» What you should do: Give every line from the entries that contains "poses".

********************

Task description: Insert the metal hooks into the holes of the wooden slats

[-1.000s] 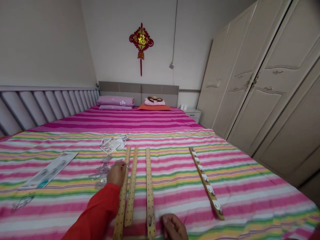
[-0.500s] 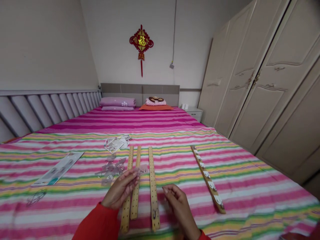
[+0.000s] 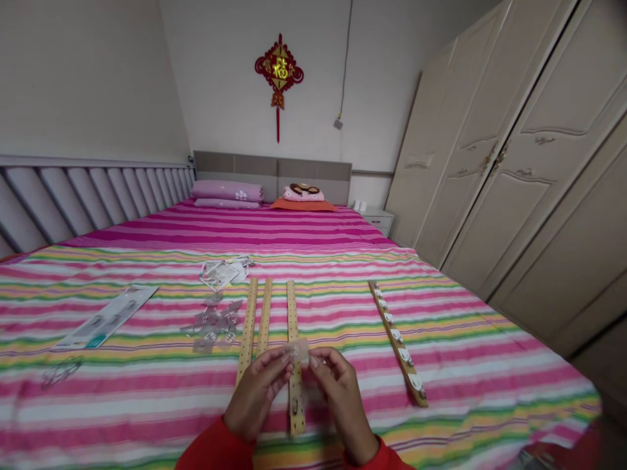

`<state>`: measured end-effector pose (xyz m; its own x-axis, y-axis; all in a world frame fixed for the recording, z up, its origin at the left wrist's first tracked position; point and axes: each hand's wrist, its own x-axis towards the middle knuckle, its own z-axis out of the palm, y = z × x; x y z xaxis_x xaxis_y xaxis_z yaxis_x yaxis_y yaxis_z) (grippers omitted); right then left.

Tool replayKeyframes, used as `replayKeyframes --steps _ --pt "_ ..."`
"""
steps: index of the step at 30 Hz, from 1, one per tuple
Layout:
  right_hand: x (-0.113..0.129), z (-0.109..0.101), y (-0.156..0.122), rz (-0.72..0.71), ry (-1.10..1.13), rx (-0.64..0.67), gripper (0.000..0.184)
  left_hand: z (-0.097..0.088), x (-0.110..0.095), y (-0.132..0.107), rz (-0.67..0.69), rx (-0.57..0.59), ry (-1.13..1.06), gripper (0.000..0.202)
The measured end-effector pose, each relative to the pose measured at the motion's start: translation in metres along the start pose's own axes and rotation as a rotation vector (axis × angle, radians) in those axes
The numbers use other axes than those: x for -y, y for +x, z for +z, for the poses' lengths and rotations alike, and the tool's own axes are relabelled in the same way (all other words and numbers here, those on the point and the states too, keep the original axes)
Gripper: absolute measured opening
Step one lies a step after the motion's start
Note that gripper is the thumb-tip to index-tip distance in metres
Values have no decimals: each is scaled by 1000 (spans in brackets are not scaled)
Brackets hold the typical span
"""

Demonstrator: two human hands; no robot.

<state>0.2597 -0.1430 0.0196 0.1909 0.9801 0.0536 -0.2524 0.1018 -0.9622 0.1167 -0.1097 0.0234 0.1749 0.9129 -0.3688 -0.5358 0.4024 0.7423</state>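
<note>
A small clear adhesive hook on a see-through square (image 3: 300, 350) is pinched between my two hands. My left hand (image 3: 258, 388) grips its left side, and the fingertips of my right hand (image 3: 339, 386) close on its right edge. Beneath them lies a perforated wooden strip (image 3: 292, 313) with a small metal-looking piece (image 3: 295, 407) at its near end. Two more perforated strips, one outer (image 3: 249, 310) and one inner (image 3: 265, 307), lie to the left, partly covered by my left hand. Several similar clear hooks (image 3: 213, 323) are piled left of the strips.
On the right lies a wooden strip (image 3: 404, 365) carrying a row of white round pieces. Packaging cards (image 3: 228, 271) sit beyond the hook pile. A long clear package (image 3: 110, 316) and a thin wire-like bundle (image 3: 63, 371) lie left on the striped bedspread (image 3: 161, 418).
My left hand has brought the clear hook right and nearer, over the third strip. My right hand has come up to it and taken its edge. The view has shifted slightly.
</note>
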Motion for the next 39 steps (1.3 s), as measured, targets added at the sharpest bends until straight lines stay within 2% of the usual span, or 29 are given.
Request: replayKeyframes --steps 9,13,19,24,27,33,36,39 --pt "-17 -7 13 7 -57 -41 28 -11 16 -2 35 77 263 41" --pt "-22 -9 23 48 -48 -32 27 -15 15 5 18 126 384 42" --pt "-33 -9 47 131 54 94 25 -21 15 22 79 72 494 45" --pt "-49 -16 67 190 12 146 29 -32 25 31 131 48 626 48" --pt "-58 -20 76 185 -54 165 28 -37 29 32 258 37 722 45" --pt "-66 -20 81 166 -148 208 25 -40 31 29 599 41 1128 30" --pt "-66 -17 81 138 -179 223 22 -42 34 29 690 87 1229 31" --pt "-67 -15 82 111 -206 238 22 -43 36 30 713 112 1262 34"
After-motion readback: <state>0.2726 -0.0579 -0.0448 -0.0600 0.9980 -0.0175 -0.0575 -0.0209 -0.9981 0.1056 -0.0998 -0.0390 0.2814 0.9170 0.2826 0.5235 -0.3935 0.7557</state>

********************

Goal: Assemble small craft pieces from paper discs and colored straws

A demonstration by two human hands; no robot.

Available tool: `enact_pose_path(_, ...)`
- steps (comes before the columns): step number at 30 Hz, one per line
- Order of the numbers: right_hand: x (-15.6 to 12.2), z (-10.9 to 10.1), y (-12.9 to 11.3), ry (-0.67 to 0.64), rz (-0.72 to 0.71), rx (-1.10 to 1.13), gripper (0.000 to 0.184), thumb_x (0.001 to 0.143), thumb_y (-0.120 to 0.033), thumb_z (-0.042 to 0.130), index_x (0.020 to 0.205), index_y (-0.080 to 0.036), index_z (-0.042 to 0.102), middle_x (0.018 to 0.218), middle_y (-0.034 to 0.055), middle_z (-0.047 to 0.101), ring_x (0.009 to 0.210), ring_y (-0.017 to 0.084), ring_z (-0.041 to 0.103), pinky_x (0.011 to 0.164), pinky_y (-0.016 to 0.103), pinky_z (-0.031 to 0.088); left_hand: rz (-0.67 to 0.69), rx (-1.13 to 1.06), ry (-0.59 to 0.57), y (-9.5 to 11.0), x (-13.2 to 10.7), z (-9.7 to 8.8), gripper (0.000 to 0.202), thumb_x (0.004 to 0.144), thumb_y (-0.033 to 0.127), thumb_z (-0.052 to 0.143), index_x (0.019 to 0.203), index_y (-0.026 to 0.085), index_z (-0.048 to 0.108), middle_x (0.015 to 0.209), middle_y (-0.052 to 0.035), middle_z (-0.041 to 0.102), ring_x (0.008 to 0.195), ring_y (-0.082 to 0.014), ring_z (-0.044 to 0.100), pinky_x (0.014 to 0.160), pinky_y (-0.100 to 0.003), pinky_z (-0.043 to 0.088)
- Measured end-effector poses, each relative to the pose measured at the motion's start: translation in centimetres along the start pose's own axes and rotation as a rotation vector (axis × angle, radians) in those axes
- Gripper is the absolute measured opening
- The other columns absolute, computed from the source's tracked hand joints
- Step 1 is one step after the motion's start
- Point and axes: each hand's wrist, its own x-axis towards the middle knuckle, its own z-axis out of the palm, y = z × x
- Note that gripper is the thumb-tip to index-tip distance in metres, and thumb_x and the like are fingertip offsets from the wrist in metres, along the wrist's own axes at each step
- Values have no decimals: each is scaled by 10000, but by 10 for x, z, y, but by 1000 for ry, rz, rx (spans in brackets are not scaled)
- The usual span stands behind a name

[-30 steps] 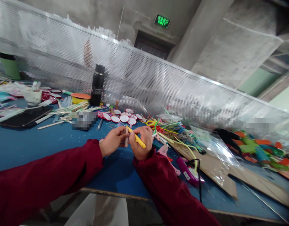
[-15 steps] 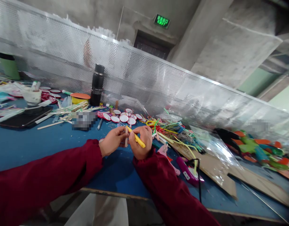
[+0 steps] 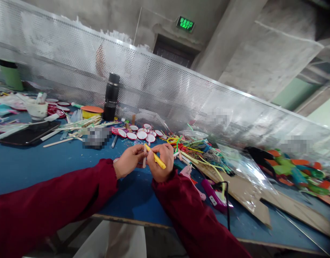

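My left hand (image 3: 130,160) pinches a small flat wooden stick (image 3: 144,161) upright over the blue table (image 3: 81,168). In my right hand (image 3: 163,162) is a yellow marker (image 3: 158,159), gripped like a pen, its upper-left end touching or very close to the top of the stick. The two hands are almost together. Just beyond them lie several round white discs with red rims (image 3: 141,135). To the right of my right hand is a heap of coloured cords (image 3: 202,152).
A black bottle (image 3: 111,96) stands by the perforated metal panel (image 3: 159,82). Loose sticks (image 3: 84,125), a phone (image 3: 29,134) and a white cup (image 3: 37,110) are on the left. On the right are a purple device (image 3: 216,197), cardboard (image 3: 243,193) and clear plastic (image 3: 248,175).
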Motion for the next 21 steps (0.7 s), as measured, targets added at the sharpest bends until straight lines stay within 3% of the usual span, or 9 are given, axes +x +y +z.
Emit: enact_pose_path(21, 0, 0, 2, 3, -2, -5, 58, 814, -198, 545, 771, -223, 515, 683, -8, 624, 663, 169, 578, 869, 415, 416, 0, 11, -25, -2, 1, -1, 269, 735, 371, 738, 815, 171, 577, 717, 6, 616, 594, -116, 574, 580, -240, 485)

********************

» Answer to this exercise:
The numbers use other axes than those: x for -y, y for +x, z for +z, for the poses' lengths and rotations alike, and the tool's own axes are relabelled in the same way (all other words and numbers here, those on the point and the states too, keep the original axes)
- Measured end-effector poses, each relative to the pose measured at the motion's start: translation in centimetres along the start pose's own axes and rotation as a rotation vector (axis × angle, radians) in those axes

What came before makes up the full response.